Lencioni has several lessons for coaches. First, coaches should be willing to ask dumb questions. It may be that these are questions that the client is afraid to ask himself/herself. Second, tell the “kind truth.” This means that the coach is willing to say what no one else will say to the client for his or her own good. Although it is done in a loving, constructive way, it is done! Third, the coach should make everything about the client. The whole purpose of a coaching (or consulting) relationship is to help the client become the best that he/she can be.

The other audio book was Drive: The Surprising Truth About What Motivates Us by Daniel Pink. Pink has reviewed decades of research to give a fresh perspective on motivation. Motivation 1.0 was based on survival needs—hunger, thirst, sex. Motivation 2.0 came out of the “scientific management” era and centered on the punishment/reward or “carrot/stick” approach. Motivation 3.0 recognizes that people are basically curious and self-motivated and work best when given the opportunity to take initiative for their actions.

He suggests that we consider a one-year-old child. He or she is naturally curious and eager to learn. Having an 18-month-old grandson, I can identify! Children naturally want to excel but that motivation is not always encouraged.

The author differentiates between a Type I management approach based on Motivation 3.0 and Type X management that depends on Motivation 2.0. There are three key elements to Pink’s Type I model: autonomy (people want to have control over their work); mastery (people want to get better at what they do); and purpose (people want to be part of something that is bigger than they are).

If you work with people, I encourage you to read (or listen to) these books.

Sunday, June 27, 2010

Meet and Greet

One of the first people I saw at the Cooperative Baptist Fellowship in Charlotte greeted me with, “Didn’t you use to be somebody?” Well, I was and I am. In fact, everybody at the General Assembly was somebody to friends and colleagues they encountered.

The General Assembly is your typical “meet and greet” denominational meeting where you catch up with friends with a brief handshake or hug, chat for a few minutes before moving on, engage in a 15 to 20 minute conversation about what’s happening in your respective lives, or share a meal together. These are opportunities to share joys, troubles, words of encouragement, and assurances of prayer.

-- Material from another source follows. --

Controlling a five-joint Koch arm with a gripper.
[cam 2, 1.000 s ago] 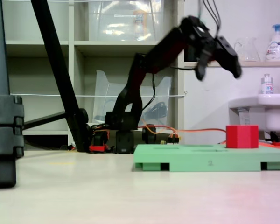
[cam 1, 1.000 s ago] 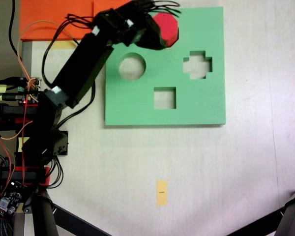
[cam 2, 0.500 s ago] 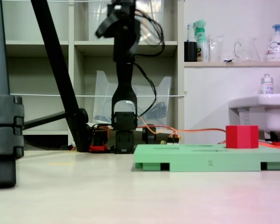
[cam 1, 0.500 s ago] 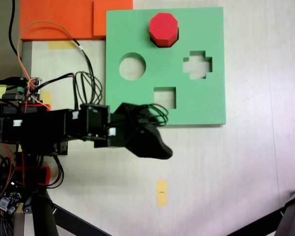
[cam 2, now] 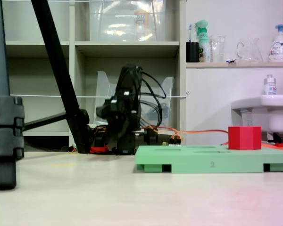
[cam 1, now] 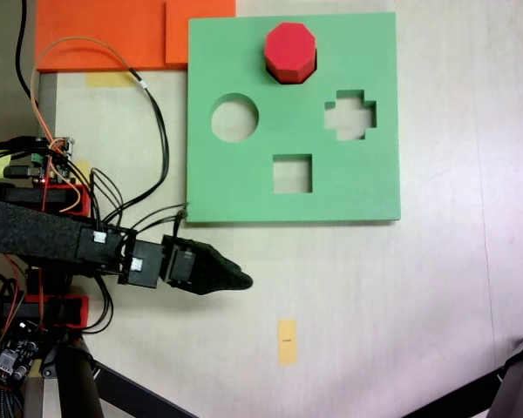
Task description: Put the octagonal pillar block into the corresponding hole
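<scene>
Pale tabletop (cam 1: 418, 305) backed by shelving; the flat green square foam board (cam 1: 244, 187) lies on it, seen from above in one fixed view and edge-on (cam 2: 203, 162) in the other. The small bright red foam octagonal pillar block (cam 1: 289, 50) stands upright in the board's eight-sided cutout, at the board's upper edge in the top-down view; from the side the block (cam 2: 244, 138) rises well above the board, so it looks seated but not flush. The round hole (cam 1: 234, 117), cross-shaped hole (cam 1: 349, 116) and square hole (cam 1: 292, 173) are open.

Change: one second ago the black arm reached over the block; half a second ago it had swung off the board; now it lies folded low beside its base, with the gripper (cam 1: 231, 280) on the table below the board's lower left corner and well apart from the block. Its jaws overlap in both views, so whether they are spread or closed cannot be told; nothing shows between them.

Reading: the block is released in its hole and the arm is retiring; the task appears done
</scene>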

Of course, this type of interaction has some dangerous moments. You might run into the chair of that search committee that never called you back (embarrassing for that person) or misidentify someone you should know. I only had one serious experience of the latter this year. When you don’t recognize someone right off, it is usually safe to ask, “How are things at your church?” and hope that their response will trigger some recollection. Only problem was that I did this with a person who has not been in a church staff position in years and works for a professional organization. Embarrassing! I should have known better.

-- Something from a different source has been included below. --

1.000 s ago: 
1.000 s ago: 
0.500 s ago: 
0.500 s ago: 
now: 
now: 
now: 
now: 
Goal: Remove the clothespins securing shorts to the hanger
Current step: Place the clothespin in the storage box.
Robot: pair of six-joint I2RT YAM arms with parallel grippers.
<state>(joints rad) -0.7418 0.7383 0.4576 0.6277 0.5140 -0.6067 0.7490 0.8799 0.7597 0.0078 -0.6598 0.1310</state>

There were many more pleasant and affirming encounters. I ran into Esther Burroughs and her husband, Bob, who reminded me that I was the one that started her on the college lecture circuit talking about sex and marriage. A number of former students introduced me to their sons or daughters who would be college freshmen in the fall! I saw a number of former campus ministry colleagues, a number of whom were able to transition into good ministries as chaplains, educators, pastors, or church staff members when their state conventions changed their philosophy of college ministry.

I celebrated with some the joys of ministry and sympathized with others about the challenges they are facing. One friend shared his vision for a new church start that would reach unchurched people in the rural part of a southern state. Another talked about the work he and his wife will do in the Philippines.

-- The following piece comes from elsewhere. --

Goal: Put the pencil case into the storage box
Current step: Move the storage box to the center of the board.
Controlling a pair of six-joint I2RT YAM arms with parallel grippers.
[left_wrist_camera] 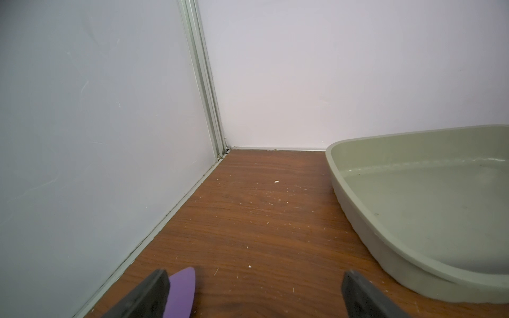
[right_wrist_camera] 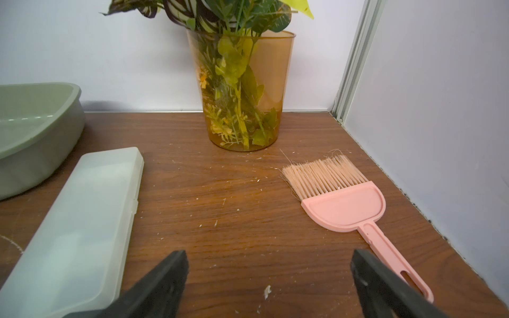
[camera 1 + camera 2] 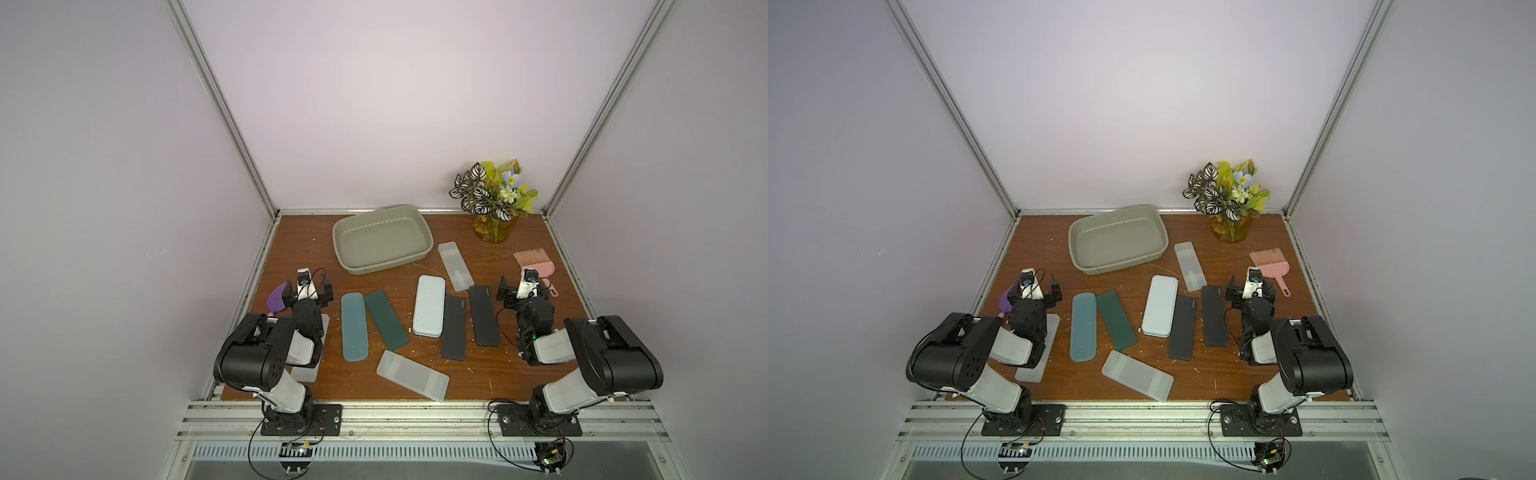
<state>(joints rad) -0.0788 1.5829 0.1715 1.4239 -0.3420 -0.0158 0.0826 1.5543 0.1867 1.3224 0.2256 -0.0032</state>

I am always pleased to see and speak to those folks who have been my “heroes” in Baptist life—James Dunn, Carolyn Weatherford Crumpler, Emmanuel McCall, Bill Sherman, and Harlan Spurgeon (among many). Many of those individuals who have been my contemporaries—like Bill Leonard and Carolyn
Anderson--are now moving into another phase of their ministries but are still important contributors to the CBF movement. I was especially impressed by the young leaders, including a number of women, who have assumed leadership roles. I am pleased to know some of them personally

Of course, it was good to see former state CBF coordinator colleagues (although there is transition in those ranks) and Tennessee CBF friends. With a new coordinator, Terry Maples, on board, TCBF has an opportunity to move in new directions in the days ahead.

I also enjoyed time with some relatively new friends—my colleagues at Central Baptist Theological Seminary. We had to answer the question, “Where is Molly (Marshall)?” a number of times, but our president was busy representing the seminary’s interests at the Association of Theological Schools Biennial Meeting in Montreal (I assume that it was cooler there). Those of us representing the seminary were no substitute for Molly, but we did our best.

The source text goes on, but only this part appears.